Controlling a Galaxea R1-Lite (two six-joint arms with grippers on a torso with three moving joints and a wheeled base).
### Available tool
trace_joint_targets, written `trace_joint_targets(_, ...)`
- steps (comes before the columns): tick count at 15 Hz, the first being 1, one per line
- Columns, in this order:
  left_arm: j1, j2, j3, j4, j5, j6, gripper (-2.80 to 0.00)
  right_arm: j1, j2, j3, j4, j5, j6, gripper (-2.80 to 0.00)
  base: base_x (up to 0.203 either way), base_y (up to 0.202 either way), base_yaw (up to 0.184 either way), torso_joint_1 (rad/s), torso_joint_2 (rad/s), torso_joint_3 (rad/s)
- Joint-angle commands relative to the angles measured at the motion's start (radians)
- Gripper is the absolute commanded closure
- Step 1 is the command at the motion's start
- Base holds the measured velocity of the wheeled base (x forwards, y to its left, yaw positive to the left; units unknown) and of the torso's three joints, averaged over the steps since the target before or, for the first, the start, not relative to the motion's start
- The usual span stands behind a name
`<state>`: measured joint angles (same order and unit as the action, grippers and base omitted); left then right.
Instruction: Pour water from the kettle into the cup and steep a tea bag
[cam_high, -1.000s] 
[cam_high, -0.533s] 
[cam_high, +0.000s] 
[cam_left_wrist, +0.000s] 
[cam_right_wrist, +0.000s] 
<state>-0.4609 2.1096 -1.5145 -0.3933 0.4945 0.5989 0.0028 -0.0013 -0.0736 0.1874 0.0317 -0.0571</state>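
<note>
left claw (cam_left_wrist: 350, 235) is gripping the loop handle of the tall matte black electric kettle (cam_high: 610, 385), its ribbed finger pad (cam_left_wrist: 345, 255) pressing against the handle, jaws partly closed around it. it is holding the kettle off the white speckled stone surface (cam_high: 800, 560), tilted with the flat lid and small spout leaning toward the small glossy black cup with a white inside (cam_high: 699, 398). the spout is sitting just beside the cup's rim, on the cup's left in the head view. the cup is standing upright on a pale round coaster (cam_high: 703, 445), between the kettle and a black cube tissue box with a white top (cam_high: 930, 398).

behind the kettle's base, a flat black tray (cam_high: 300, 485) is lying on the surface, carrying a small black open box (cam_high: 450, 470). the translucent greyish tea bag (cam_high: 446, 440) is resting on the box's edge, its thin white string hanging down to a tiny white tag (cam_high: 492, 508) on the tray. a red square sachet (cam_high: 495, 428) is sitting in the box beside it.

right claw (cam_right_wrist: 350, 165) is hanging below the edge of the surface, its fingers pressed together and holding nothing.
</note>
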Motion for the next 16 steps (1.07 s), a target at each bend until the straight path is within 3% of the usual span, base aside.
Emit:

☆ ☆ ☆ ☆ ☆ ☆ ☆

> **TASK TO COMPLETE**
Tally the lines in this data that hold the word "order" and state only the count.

> **SOLUTION TO THIS PROBLEM**
2